Data excerpts |
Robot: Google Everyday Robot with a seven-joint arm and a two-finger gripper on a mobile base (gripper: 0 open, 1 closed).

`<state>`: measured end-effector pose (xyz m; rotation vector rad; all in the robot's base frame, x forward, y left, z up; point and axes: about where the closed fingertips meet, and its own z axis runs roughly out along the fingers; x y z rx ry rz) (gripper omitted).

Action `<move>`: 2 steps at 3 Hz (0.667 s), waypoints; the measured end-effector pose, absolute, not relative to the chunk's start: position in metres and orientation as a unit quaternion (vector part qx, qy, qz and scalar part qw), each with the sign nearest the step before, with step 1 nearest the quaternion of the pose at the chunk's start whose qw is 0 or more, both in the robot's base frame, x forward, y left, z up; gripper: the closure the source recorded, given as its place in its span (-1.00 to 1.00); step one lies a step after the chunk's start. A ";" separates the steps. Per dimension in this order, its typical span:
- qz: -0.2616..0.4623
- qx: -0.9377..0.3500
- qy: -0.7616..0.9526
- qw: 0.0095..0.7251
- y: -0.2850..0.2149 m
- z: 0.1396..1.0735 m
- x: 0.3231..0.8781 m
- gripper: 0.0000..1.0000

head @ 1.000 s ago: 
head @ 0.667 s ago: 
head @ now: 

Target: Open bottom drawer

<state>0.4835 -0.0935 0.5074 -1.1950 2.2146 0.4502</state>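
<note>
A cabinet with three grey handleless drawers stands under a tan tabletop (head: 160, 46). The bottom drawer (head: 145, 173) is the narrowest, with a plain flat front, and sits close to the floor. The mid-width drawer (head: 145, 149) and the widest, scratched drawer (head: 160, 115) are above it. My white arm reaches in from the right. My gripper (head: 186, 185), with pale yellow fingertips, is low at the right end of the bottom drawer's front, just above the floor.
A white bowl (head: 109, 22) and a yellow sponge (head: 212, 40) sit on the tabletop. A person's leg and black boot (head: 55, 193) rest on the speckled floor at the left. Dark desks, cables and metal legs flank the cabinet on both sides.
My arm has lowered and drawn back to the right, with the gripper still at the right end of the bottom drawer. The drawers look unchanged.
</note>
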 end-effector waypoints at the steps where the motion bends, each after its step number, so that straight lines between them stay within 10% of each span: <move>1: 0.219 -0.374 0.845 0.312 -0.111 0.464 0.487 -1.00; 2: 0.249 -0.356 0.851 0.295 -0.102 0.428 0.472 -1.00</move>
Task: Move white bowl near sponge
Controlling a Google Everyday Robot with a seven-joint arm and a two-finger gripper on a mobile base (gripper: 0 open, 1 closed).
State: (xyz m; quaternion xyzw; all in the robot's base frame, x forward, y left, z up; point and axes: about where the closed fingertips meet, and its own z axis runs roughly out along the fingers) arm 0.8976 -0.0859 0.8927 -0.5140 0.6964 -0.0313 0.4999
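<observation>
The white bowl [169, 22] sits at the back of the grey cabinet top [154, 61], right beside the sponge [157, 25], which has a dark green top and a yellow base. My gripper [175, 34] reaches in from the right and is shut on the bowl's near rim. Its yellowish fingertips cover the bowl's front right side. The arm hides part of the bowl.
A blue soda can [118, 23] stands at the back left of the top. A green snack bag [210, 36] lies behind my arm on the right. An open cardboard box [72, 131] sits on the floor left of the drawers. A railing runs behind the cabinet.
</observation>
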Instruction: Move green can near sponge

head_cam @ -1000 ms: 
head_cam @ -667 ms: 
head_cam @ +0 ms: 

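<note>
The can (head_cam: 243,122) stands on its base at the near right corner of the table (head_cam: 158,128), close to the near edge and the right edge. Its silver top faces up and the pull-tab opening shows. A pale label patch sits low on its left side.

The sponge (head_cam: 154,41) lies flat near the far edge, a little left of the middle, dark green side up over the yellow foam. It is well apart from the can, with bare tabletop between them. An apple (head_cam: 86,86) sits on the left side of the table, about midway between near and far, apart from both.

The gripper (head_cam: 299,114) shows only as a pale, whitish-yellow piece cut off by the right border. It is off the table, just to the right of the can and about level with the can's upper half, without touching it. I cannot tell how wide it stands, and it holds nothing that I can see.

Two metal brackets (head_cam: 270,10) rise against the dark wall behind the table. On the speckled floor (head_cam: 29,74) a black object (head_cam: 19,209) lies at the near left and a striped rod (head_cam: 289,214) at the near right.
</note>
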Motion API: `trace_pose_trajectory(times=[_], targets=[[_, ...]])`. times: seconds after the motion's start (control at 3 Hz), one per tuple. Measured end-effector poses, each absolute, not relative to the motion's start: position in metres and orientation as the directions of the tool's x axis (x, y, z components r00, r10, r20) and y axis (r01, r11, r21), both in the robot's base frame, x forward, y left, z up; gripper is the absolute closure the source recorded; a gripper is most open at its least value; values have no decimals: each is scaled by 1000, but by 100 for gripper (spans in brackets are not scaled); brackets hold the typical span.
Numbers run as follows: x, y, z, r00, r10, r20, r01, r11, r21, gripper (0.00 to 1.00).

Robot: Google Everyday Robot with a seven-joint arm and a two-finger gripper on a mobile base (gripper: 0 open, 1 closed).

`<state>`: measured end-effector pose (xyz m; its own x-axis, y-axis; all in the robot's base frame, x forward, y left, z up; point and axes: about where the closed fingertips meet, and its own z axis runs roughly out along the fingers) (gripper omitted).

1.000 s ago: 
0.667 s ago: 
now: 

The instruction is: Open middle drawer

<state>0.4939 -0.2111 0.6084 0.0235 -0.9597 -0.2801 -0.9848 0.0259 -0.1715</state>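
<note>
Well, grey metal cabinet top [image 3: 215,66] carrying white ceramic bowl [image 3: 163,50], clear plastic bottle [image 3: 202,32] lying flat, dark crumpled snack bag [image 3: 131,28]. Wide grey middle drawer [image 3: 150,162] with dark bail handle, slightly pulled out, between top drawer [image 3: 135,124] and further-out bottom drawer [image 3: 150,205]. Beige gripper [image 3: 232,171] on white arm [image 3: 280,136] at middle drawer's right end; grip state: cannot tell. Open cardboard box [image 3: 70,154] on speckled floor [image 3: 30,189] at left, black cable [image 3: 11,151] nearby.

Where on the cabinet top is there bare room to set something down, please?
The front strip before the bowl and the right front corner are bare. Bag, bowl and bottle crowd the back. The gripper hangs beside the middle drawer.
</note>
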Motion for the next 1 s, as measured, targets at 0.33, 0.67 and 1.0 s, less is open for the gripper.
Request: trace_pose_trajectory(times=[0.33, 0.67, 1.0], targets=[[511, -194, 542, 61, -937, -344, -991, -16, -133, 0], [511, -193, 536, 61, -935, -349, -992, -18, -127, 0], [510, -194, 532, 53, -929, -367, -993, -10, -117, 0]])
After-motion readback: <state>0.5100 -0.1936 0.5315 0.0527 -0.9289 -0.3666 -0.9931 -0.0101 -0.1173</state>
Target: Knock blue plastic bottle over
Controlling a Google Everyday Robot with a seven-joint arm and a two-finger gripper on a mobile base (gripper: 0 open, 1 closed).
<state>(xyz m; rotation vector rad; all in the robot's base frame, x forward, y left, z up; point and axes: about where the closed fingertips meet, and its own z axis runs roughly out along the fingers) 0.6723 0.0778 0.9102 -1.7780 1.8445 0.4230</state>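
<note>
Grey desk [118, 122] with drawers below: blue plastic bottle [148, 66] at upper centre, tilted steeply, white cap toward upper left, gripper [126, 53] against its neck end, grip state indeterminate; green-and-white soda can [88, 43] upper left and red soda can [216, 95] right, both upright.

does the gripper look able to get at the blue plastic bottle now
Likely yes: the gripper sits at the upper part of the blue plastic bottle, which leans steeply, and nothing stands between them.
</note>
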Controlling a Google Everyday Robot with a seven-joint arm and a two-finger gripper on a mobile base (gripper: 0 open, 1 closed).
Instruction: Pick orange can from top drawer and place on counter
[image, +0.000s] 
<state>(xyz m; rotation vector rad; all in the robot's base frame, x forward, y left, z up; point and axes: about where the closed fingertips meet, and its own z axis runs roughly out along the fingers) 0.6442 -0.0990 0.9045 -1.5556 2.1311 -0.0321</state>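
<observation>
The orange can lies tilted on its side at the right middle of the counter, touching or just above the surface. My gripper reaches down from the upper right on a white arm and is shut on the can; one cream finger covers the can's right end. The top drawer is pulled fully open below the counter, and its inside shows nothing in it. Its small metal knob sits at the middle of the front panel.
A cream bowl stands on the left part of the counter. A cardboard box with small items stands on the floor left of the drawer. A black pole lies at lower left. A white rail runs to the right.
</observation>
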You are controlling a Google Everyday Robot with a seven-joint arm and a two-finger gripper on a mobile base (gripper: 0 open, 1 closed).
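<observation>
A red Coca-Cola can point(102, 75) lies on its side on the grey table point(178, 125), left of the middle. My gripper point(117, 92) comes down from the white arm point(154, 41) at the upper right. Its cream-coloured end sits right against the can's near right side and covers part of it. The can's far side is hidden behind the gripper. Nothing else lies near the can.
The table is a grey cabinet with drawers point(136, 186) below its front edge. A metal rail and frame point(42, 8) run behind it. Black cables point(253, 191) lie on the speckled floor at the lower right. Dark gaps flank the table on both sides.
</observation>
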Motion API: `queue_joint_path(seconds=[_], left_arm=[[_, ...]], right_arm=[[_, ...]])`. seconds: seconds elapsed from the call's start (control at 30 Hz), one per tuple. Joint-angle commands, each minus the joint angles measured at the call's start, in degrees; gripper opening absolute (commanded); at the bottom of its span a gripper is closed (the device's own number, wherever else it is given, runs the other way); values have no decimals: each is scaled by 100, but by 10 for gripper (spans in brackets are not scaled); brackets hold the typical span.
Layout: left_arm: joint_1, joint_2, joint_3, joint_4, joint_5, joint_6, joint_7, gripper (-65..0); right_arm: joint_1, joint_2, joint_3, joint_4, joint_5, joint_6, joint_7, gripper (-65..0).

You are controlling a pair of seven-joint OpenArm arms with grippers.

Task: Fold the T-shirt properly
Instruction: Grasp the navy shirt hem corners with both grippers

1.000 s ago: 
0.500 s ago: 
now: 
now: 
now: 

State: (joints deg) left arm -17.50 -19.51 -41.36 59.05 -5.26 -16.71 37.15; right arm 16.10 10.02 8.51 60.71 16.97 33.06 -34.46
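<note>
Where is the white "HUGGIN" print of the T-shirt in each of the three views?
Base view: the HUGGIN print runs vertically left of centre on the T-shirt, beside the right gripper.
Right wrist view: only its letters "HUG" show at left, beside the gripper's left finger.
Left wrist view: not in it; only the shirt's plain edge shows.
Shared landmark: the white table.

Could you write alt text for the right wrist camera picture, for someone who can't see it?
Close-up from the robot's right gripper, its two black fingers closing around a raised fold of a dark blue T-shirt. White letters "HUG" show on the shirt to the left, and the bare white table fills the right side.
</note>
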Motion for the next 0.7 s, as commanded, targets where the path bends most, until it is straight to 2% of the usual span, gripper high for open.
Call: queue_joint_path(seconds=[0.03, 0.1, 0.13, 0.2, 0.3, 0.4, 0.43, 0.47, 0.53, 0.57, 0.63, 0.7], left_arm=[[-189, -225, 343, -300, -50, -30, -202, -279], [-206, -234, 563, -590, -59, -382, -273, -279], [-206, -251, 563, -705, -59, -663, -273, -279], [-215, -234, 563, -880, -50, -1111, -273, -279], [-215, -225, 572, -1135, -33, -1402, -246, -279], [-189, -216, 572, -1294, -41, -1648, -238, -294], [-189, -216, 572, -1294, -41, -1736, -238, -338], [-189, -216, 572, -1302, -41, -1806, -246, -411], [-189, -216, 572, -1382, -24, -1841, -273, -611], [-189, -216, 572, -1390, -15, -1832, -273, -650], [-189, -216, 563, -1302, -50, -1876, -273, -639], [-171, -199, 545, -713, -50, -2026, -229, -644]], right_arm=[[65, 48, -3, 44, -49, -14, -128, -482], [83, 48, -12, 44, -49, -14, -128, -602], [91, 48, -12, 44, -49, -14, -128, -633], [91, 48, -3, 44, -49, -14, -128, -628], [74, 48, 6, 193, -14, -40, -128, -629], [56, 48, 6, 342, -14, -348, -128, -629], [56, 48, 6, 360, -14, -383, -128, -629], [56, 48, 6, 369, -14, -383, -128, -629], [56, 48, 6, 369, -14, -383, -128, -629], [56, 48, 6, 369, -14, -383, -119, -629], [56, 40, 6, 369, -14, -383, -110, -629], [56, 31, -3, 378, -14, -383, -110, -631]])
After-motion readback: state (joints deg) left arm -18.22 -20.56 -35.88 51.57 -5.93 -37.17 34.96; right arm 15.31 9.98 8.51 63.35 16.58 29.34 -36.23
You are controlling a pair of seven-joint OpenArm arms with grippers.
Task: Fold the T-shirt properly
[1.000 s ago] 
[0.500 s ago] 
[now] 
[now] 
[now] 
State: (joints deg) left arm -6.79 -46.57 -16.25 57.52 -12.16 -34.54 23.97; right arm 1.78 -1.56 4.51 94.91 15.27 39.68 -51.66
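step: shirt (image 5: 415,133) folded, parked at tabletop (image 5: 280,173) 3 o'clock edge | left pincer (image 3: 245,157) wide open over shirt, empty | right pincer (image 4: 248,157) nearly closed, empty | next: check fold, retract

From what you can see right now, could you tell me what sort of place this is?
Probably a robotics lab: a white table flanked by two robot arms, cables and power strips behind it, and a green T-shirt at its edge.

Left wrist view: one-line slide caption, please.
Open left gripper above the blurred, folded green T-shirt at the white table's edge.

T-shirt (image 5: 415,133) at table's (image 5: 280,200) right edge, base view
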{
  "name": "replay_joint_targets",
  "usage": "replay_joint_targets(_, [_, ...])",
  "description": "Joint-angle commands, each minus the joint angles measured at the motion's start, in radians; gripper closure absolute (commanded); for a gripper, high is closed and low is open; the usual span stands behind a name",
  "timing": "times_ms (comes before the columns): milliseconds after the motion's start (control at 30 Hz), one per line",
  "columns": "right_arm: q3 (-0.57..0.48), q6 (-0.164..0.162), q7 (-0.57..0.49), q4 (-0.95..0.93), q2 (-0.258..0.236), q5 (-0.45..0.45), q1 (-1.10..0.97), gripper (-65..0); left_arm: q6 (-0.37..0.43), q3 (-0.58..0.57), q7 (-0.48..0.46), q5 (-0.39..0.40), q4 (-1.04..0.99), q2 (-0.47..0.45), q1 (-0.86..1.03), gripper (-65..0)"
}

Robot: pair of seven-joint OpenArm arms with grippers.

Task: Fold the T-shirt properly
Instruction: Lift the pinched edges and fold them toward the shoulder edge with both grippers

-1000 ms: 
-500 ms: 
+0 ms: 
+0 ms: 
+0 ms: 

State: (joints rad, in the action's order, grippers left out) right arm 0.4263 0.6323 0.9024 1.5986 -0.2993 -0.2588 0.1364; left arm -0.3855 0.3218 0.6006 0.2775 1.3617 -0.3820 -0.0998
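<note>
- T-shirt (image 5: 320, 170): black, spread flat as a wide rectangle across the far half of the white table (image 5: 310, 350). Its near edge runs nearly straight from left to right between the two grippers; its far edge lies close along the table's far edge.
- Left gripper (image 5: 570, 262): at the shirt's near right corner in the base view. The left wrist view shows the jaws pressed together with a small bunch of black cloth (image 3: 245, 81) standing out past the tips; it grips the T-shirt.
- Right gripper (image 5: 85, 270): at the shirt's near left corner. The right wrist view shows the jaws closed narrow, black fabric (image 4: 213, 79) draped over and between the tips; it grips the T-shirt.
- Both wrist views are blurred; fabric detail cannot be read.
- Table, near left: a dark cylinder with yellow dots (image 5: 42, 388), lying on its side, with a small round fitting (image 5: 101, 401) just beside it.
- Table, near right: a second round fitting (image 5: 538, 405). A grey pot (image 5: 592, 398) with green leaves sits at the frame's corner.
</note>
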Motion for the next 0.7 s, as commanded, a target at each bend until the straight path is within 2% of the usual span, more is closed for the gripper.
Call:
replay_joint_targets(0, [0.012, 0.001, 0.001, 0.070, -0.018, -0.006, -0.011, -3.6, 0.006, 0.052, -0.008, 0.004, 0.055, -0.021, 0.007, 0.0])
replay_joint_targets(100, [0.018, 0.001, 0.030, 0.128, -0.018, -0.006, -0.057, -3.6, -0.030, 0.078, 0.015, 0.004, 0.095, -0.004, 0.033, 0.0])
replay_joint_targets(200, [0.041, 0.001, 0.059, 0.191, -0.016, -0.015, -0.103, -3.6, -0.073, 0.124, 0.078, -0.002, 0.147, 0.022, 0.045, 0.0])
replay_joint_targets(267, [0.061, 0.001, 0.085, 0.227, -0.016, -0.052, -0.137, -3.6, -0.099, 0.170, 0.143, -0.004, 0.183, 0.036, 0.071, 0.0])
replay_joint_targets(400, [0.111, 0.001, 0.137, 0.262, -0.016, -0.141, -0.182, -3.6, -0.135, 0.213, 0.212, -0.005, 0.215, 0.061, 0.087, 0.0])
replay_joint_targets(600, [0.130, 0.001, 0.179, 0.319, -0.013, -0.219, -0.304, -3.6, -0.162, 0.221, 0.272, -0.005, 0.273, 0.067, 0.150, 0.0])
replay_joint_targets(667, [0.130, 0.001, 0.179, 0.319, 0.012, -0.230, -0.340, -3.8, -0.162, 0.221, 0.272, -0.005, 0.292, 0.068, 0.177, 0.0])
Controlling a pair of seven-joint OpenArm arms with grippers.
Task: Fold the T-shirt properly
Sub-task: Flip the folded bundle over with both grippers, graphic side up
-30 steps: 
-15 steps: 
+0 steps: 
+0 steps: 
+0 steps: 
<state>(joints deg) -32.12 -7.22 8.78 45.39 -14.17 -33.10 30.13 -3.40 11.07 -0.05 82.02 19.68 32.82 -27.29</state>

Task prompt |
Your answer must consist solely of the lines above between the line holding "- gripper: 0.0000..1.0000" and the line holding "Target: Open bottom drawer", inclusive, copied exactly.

Task answer |
- gripper: 0.0000..1.0000

head @ 1.000 s ago: 
head @ 0.667 s ago: 
head @ now: 

Target: Open bottom drawer

No additional output will be given.